Research Seeks to Boost Memory and Performance with Targeted Electrical Stimulation

Summary: Researchers look to transdermal electrical neuromodulation to help boost performance and memory.

Source: Arizona State University.

An Arizona State University researcher is working on ways to make you smarter by electrically stimulating your brain.

The work focuses on applications for boosting the performance of troops involved in military operations, especially those deployed in combat environments. But the treatment might also be used to improve athletic, academic, or musical performance.

Stephen Helms Tillery, an Arizona State University neuroscientist, has been awarded funding from the U.S. Defense Advanced Research Projects Agency for a four-year study to develop a method of brain stimulation that may boost learning and retention up to 30 percent. His research is one of eight new multi-institutional research projects being coordinated under DARPA’s Targeted Neuroplasticity Training program.

“We’re excited because we anticipate developing noninvasive methods of enhancing cognitive performance, motor performance and sensory performance that would make people a lot better at a lot of things,” he said.

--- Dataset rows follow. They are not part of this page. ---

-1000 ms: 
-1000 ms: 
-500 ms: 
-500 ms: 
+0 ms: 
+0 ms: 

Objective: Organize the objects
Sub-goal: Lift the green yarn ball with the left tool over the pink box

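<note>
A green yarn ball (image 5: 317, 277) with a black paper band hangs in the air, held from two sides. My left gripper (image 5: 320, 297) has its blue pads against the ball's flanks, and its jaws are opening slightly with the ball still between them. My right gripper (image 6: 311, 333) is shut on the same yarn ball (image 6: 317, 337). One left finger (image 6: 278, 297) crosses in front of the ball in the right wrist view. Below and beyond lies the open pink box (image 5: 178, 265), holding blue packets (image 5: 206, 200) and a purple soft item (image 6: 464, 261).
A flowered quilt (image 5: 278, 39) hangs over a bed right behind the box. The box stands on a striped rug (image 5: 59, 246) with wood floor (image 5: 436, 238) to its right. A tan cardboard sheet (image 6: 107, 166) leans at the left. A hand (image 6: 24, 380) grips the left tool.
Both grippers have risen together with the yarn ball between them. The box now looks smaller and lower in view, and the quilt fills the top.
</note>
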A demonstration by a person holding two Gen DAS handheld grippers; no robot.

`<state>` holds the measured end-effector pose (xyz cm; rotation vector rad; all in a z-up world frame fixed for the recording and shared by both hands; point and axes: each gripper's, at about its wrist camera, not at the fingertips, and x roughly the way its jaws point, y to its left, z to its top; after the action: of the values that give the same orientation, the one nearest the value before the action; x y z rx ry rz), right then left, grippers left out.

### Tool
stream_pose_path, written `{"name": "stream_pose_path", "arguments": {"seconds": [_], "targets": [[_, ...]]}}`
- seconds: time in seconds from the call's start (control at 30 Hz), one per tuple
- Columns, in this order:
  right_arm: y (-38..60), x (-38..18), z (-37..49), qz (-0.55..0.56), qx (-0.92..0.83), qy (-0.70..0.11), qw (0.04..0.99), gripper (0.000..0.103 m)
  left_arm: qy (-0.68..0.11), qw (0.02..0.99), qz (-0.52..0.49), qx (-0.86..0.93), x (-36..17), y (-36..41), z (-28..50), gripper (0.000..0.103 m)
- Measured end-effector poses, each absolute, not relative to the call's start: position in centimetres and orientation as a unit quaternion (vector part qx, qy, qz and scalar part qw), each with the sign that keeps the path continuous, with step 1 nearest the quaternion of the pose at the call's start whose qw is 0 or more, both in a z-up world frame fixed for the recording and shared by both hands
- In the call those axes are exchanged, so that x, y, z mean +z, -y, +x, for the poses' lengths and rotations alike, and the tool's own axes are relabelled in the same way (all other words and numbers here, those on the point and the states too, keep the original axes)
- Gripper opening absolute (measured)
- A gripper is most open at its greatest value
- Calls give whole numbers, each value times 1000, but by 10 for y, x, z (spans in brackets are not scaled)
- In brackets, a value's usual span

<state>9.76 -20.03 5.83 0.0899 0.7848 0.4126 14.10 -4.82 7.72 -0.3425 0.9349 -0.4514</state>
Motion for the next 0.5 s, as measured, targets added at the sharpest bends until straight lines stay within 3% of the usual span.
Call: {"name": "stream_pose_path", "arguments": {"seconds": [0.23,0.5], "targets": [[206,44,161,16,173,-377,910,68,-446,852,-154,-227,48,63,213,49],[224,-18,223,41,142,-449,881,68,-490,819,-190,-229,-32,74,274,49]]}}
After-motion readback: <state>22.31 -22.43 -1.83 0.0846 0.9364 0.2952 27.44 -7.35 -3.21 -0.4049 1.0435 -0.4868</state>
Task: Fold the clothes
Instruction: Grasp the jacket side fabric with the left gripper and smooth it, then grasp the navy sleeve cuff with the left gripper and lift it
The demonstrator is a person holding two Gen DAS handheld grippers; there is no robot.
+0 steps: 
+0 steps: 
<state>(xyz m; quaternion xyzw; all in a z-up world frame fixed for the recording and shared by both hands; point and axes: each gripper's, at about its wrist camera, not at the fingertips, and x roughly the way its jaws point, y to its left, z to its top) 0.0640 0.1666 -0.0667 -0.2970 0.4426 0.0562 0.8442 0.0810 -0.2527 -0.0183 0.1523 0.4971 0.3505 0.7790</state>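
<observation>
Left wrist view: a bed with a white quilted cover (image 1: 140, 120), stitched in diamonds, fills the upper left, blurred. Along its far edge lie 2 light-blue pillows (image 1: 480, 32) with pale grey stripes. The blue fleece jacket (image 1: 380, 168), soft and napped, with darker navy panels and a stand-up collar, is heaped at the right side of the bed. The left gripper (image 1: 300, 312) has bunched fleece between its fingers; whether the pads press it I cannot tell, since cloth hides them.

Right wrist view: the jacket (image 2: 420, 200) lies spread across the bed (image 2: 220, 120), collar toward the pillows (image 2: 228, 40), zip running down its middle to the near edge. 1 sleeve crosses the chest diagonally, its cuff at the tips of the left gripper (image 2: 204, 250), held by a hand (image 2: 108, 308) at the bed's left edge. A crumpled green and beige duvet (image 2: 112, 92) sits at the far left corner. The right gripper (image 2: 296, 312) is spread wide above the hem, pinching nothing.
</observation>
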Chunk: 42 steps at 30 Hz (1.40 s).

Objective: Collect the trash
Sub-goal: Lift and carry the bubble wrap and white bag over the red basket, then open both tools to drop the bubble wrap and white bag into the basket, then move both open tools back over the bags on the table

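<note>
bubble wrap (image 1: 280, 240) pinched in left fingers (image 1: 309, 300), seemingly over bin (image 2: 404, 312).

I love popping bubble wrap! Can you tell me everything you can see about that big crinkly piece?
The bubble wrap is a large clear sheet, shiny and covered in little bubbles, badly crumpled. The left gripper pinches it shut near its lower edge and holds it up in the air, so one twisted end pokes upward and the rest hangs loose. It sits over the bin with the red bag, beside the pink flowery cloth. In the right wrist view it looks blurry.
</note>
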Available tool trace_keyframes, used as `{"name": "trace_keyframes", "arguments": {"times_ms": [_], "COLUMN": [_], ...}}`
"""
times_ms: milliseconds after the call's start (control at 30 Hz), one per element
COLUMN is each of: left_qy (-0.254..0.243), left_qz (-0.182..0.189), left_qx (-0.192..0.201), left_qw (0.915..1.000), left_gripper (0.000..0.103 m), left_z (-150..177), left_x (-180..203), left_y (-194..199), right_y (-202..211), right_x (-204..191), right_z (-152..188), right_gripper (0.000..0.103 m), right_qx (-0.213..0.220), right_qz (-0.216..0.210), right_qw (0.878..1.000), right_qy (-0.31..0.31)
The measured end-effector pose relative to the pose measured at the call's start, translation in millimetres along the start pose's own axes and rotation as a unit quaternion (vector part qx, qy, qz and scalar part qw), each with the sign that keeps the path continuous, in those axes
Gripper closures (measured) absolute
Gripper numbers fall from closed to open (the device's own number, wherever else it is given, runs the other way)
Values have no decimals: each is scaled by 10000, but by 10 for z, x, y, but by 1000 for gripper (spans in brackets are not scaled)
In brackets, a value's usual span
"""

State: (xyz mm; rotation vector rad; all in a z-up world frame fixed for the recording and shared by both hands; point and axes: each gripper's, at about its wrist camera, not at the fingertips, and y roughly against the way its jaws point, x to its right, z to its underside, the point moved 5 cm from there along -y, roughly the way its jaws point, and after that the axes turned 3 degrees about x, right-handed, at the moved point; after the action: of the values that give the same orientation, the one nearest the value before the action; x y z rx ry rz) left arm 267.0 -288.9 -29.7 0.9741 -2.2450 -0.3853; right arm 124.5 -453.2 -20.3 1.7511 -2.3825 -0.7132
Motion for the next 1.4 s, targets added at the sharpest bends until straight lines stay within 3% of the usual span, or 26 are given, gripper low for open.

Helms Tillery’s approach involves stimulating the brain through a method called Transdermal Electrical Neuromodulation so it learns more quickly, more efficiently and with increased recall. He and his collaborators will experiment with ways to deliver that stimulation using arrays of electrodes placed in various configurations on the scalp. Electrical current will then be passed through the scalp to targeted neuromodulatory centers in the brain stem.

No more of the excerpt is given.